- [Activity]
How many lines in the data below contain the string "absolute"? Answer with the number only.

--- Data provided Enclosed Below ---

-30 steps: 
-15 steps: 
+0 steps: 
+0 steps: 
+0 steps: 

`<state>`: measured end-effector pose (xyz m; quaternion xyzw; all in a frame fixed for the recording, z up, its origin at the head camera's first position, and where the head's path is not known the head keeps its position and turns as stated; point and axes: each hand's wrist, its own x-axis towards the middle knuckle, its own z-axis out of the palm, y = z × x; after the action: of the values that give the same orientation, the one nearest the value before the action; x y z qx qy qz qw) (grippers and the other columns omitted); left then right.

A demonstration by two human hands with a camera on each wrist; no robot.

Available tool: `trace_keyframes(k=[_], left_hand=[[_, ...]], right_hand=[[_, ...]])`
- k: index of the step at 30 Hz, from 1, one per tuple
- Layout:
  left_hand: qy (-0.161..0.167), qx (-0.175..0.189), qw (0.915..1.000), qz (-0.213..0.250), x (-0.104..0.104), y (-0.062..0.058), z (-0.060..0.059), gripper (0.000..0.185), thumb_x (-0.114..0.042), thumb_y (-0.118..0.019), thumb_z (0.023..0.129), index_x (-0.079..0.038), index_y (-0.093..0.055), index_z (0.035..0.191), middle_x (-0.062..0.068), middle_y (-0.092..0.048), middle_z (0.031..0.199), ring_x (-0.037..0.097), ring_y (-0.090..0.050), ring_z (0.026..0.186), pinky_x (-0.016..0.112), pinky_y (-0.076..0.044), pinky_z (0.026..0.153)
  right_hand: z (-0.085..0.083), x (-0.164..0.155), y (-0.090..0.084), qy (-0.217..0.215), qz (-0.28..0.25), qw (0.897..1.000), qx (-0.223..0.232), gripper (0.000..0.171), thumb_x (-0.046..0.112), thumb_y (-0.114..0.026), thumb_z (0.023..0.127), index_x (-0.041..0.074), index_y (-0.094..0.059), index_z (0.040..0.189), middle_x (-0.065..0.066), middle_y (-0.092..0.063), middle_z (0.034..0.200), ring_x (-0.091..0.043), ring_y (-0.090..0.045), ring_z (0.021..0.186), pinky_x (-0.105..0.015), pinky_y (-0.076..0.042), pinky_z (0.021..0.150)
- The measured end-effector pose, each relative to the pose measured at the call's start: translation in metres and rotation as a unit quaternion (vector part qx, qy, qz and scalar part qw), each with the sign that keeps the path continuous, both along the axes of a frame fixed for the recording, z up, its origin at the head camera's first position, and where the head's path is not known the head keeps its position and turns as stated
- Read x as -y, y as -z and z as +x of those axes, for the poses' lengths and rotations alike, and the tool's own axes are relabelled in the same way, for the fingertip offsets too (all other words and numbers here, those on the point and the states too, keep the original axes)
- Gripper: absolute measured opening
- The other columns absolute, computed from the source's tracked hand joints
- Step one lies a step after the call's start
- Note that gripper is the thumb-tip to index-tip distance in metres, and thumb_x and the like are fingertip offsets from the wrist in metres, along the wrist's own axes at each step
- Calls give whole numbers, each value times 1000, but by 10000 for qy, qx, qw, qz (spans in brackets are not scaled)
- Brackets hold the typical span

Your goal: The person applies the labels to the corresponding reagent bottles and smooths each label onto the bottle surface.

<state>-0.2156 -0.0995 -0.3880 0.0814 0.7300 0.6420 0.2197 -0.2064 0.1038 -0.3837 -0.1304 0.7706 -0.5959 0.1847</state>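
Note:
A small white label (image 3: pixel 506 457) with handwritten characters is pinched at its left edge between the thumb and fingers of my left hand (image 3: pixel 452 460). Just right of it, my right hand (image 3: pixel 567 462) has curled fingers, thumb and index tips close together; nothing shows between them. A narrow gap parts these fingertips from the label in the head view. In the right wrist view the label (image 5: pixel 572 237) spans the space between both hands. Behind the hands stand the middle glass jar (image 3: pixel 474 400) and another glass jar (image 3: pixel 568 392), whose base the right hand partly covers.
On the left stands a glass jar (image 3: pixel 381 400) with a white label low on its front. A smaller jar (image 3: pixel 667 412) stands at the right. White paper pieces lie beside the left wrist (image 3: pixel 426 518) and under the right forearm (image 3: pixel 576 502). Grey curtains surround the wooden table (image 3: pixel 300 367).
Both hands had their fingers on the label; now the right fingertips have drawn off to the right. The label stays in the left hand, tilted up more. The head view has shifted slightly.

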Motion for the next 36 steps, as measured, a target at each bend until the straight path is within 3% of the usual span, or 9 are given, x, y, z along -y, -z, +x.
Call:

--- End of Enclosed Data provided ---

- [Response below]
2